Now, it’s important to point out that this phrase “he descended into hell” exists nowhere in Scripture. Even more importantly, this phrase didn’t even exist in the apostles Creed until around the mid-seventh century. All of the earlier versions of the apostles Creed stated that “Christ descended to the grave” – which is why I excluded the phrase when I preached through the Apostle’s Creed in our series, “This I Believe” in Fall 2017.

I’m not saying it didn’t happen! Indeed, the message of Christ’s victory was broadcast in one way or another. But, IF it happened, it certainly wasn’t to liberate righteous people from hell (which would create a boatload of complicated ethical complications).

Most people aren’t surprised to hear that medieval Catholicism started a lot of scriptural myths (things like Purgatory, Limbo, etc). Yet they simultaneously fail to see just how many of these myths still afflict people when they read their Bibles. For example, a lot of Evangelicals honestly believe that righteous people went to hell before Jesus died on the cross – (thus, creating the need for Christ to descend into hell). But, I’m about to argue that, this concept has very little basis in the Bible. And normally I’m quite tolerant of Christians having diverse interpretations about theology; however, there will be a giant amount of New Testament concepts that simply won’t make sense until we unravel some of these assumptions.

So, it begs the question, what does the Bible really teach? How did the Apostles Creed get this updated clause? And what are some of the common proof texts that Christians use to substantiate this?

Well, for starters, I want to remind you of the time when Jesus was on the cross. If you remember, there was a thief who realized that Jesus was the Christ. And in Luke 23:43, we read that Jesus said to him: “Today you will be with me in paradise” (Luke 23:43).

Notice that Jesus did not say: “Hey, do you wanna descend into hell with me for a couple days?” He also didn’t say, “in three days, I’ll catch up to you in heaven.” Rather he said, “today.” And why? When Christians die, we go directly into the presence of the Lord (see the martyrs narrative in Revelation 6:9-11).

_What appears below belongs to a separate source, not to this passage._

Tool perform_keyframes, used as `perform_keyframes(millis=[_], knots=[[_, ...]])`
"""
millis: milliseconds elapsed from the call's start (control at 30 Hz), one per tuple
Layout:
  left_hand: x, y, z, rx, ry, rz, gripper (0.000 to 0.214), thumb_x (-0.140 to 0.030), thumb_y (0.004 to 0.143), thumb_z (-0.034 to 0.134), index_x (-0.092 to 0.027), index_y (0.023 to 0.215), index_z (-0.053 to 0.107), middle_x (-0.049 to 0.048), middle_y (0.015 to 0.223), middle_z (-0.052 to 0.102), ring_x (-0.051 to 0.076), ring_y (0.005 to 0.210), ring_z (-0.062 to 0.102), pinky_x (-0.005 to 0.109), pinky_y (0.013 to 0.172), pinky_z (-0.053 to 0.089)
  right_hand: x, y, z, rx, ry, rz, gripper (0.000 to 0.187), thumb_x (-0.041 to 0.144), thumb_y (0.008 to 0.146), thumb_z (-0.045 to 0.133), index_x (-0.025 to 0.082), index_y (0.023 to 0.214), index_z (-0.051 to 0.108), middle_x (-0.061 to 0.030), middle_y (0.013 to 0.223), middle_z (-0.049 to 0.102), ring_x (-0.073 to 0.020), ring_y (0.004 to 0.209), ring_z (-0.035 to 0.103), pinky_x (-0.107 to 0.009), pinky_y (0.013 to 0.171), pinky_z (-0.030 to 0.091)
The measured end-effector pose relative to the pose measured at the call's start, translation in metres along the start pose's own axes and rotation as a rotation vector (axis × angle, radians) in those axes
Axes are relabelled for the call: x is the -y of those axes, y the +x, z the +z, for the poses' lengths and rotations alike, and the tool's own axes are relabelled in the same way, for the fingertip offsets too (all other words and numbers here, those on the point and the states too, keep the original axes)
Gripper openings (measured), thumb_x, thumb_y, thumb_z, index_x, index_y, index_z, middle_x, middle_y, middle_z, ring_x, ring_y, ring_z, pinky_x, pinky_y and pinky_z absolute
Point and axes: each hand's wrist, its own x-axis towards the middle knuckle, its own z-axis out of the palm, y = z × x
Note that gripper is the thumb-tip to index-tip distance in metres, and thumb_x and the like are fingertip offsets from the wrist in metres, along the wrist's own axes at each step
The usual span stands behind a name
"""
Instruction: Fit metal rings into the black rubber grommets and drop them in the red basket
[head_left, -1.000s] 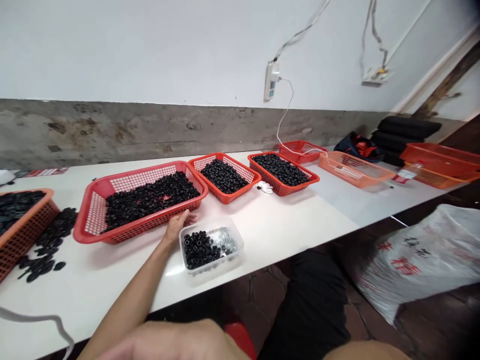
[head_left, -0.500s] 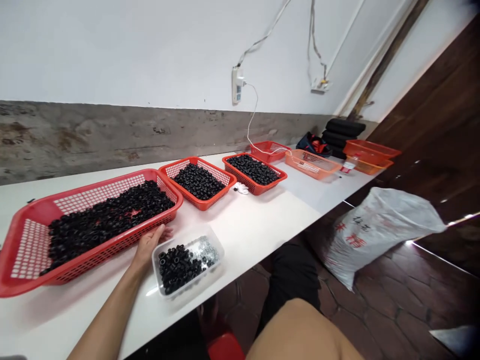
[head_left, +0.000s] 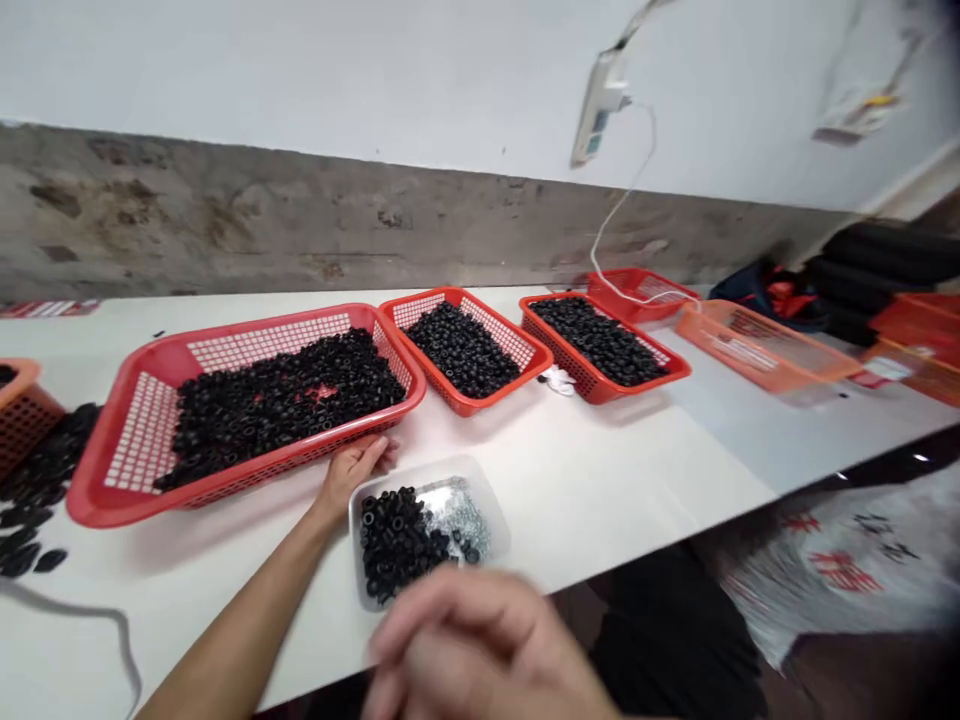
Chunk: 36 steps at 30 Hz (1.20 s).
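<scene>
Left hand (head_left: 354, 472) open and empty, resting against red plastic basket (head_left: 94, 508) rim, just beside clear plastic tub (head_left: 491, 505) of black rings (head_left: 397, 545), right hand (head_left: 472, 640) blurred above tub's near edge, fingers loosely curled, grip cannot be told

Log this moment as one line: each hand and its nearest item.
left hand: at red basket rim | right hand: near clear tub

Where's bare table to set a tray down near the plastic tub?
Widest free patch: white table right of the clear plastic tub, in front of the third red basket. Crowded left: left hand squeezed between tub and big red basket, black rings beyond it.
</scene>
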Motion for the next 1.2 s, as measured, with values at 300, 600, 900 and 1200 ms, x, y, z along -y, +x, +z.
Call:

As the Apostle Paul puts it: “to be absent from the body is to be present with the Lord” 2 Cor. 5:8. And specifically, Jesus used the term “Paradise” – the same term Paul used when he described being caught up to the third heaven in 2 Cor. 12:4 (where he “was caught up to paradise and heard inexpressible things.”) Thus, the expressions “today” and “paradise” are rather difficult to explain if we believe that Christ was just starting a descent into hell.

Then, where did this phrase come from in the Apostles Creed?

Theologian Wayne Grudem wrote:

“it is surprising to find that the phrase “he descended into hell” was not found in any of the early versions of the Creed (in the versions used in Rome, and the rest of Italy, and in Africa) until it appeared in one of two versions from Rufinus  in A.D. 390. Then it was not included again in any version of the Creed until A.D. 650. moreover, Rufinus, the only person who included it before A.D. 650, did not think that it meant that Christ descended into hell, but understood the phrase simply to mean that Christ was “buried.” [Thus] it was not in the Roman form of the creed that he preserved.” (Systematic Theology, P.586).

Some scholars argue that, this phrase was acquired through a translation error of the Greek word Hades (which can mean both “grave” as well as “hell” depending upon the context.) But this was merely one of many mythological beliefs that crept into the church during that era.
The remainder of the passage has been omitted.